• ACTION ITEM:
Wherever a picture sits, omit it. Output the rest of the listing exactly.

• EXERCISE DATA:
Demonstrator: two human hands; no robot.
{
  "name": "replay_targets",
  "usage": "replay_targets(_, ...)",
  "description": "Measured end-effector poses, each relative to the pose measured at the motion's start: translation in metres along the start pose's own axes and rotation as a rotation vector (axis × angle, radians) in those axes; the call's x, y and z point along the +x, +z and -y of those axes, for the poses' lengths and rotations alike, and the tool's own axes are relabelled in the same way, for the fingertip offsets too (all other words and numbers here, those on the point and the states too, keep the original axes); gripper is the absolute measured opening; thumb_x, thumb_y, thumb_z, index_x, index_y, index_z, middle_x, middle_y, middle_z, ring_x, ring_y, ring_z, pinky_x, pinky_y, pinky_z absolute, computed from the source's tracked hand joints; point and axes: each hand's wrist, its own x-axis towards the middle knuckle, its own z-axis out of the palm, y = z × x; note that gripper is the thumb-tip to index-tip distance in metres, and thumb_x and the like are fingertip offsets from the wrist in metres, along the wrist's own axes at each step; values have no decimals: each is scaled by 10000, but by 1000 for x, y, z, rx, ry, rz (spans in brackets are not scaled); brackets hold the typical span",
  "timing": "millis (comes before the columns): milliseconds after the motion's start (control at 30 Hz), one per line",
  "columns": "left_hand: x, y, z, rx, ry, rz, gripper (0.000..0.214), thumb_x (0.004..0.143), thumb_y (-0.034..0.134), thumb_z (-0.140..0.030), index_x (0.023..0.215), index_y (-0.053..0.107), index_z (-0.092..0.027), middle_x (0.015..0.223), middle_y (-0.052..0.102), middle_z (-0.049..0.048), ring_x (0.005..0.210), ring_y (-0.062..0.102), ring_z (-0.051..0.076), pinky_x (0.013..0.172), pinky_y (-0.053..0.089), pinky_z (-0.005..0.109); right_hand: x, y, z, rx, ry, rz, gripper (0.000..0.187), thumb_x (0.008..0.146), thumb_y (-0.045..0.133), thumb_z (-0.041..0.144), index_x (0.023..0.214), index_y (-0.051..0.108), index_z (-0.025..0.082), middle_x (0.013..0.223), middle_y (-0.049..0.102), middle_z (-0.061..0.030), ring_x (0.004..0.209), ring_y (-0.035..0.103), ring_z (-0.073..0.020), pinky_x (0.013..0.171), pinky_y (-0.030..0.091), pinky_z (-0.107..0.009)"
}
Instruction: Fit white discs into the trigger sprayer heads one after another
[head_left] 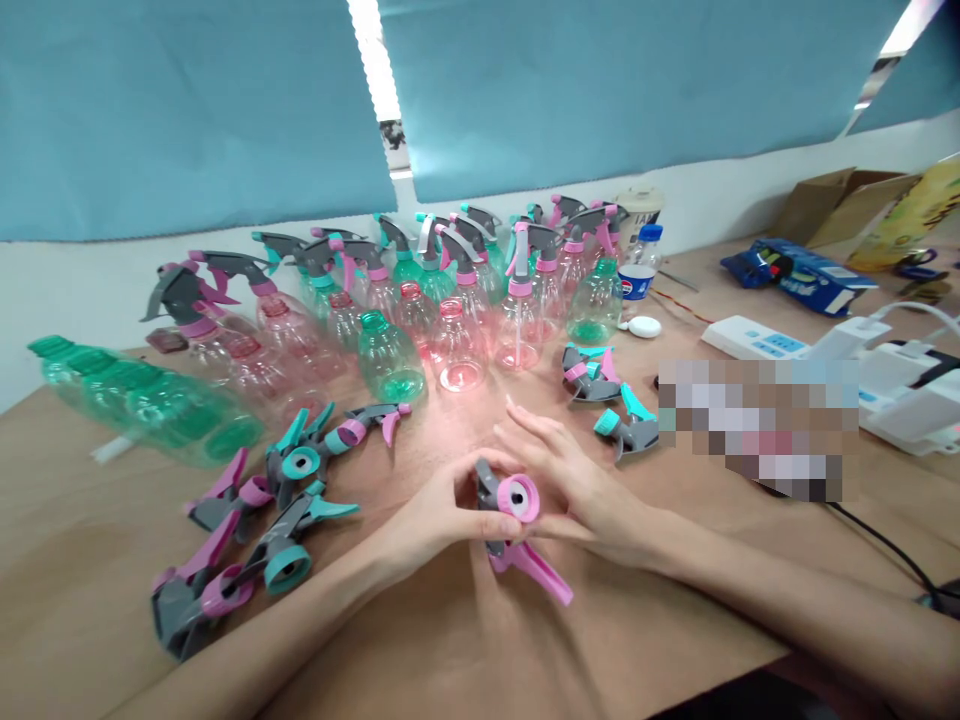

• ANSWER TO THE PROBLEM:
Demonstrator: two human hands; no robot.
{
  "name": "replay_targets",
  "usage": "replay_targets(_, ...)",
  "description": "Measured end-effector poses, each relative to the pose measured at the motion's start: translation in metres along the start pose's own axes and rotation as a rotation vector (axis × angle, radians) in those axes; the call's x, y and z point along the +x, +z and -y of those axes, for the poses' lengths and rotations alike, and the tool's own axes are relabelled in the same way, for the fingertip offsets too (all other words and numbers here, those on the point and the states too, keep the original axes); gripper is the absolute measured opening; thumb_x, thumb_y, thumb_z, index_x, index_y, index_z, middle_x, middle_y, middle_z, ring_x, ring_y, ring_z, pinky_x, pinky_y, pinky_z absolute, computed from the source's tracked hand joints; point and axes: each hand's wrist, its own x-axis towards the middle knuckle, its own z-axis out of the palm, y = z × x; note that gripper is the thumb-tip to index-tip distance in metres, and thumb_x and the like are fingertip offsets from the wrist in metres, along the wrist's own axes at each step; values have no decimals: each is scaled by 10000, but by 1000 for x, y, z, rx, ry, rz (spans in brackets are not scaled); brackets hold the typical span",
  "timing": "millis (comes before the columns): milliseconds after the motion's start (control at 30 Hz), one per line",
  "columns": "left_hand: x, y, z, rx, ry, rz, gripper (0.000..0.214), thumb_x (0.004..0.143), thumb_y (-0.034..0.134), thumb_z (-0.140..0.030), index_x (0.023..0.215), index_y (-0.053..0.107), index_z (-0.092..0.027), middle_x (0.015..0.223), middle_y (-0.052..0.102), middle_z (-0.049..0.048), ring_x (0.005..0.210), ring_y (-0.062..0.102), ring_z (-0.051..0.076), pinky_x (0.013..0.172), pinky_y (-0.053..0.089), pinky_z (-0.005..0.109); right_hand: x, y, z, rx, ry, rz, gripper (0.000..0.187), thumb_x (0.008..0.146), thumb_y (-0.045..0.133), thumb_z (-0.041..0.144), index_x (0.023..0.214), index_y (-0.051..0.108), index_z (-0.025..0.082), middle_x (0.013..0.223), middle_y (-0.049..0.102), middle_z (-0.061..0.030), ring_x (0.004..0.209), ring_y (-0.035..0.103), ring_z (-0.073..0.020), pinky_x (0.013..0.171), pinky_y (-0.030..0.091), pinky_z (-0.107..0.009)"
}
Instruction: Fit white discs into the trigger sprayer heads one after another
[head_left] 

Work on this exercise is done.